Data extract

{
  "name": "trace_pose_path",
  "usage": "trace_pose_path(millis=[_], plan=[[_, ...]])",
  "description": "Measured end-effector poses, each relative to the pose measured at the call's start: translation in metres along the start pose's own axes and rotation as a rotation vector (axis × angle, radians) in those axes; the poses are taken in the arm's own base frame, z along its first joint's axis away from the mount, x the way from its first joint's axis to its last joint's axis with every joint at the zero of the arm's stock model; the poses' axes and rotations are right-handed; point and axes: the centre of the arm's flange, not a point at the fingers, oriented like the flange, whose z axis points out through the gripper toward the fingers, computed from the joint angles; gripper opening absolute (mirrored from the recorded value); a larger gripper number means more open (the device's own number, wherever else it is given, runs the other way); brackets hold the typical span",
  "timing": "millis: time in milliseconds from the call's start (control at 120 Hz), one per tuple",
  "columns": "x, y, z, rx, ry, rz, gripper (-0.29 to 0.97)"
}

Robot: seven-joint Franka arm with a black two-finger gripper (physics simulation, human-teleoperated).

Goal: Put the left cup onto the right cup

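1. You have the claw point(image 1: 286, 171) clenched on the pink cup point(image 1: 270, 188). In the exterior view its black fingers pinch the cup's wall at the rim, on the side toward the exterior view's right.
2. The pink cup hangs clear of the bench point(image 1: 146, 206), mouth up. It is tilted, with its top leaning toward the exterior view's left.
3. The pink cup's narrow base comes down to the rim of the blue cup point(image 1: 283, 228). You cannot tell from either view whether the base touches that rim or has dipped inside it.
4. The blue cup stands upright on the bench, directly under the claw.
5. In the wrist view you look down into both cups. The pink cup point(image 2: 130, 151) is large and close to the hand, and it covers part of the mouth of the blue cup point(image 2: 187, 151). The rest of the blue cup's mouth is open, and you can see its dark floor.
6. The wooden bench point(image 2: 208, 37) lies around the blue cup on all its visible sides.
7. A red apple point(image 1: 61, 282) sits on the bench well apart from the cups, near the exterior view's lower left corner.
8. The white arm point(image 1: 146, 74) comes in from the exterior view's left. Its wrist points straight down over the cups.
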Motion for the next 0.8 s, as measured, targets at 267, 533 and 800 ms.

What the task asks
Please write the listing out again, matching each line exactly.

Task result
{
  "name": "trace_pose_path",
  "usage": "trace_pose_path(millis=[_], plan=[[_, ...]])",
  "description": "Measured end-effector poses, each relative to the pose measured at the call's start: translation in metres along the start pose's own axes and rotation as a rotation vector (axis × angle, radians) in those axes; the poses are taken in the arm's own base frame, z along its first joint's axis away from the mount, x the way from its first joint's axis to its last joint's axis with every joint at the zero of the arm's stock model; the poses' axes and rotations are right-handed; point and axes: the centre of the arm's flange, not a point at the fingers, oriented like the flange, whose z axis points out through the gripper toward the fingers, computed from the joint angles; gripper opening absolute (mirrored from the recorded value); a larger gripper number means more open (the device's own number, wherever else it is given, runs the other way); brackets hold the typical span",
  "timing": "millis: time in milliseconds from the call's start (control at 120 Hz), one per tuple",
  "columns": "x, y, z, rx, ry, rz, gripper (-0.29 to 0.97)"
}

Robot: seven-joint Franka arm with a black two-finger gripper (physics simulation, human-teleoperated).

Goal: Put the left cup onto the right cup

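1. You have the claw point(image 1: 286, 171) clenched on the pink cup point(image 1: 270, 188). In the exterior view its black fingers pinch the cup's wall at the rim, on the side toward the exterior view's right.
2. The pink cup hangs clear of the bench point(image 1: 146, 206), mouth up. It is tilted, with its top leaning toward the exterior view's left.
3. The pink cup's narrow base comes down to the rim of the blue cup point(image 1: 283, 228). You cannot tell from either view whether the base touches that rim or has dipped inside it.
4. The blue cup stands upright on the bench, directly under the claw.
5. In the wrist view you look down into both cups. The pink cup point(image 2: 130, 151) is large and close to the hand, and it covers part of the mouth of the blue cup point(image 2: 187, 151). The rest of the blue cup's mouth is open, and you can see its dark floor.
6. The wooden bench point(image 2: 208, 37) lies around the blue cup on all its visible sides.
7. A red apple point(image 1: 61, 282) sits on the bench well apart from the cups, near the exterior view's lower left corner.
8. The white arm point(image 1: 146, 74) comes in from the exterior view's left. Its wrist points straight down over the cups.
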Motion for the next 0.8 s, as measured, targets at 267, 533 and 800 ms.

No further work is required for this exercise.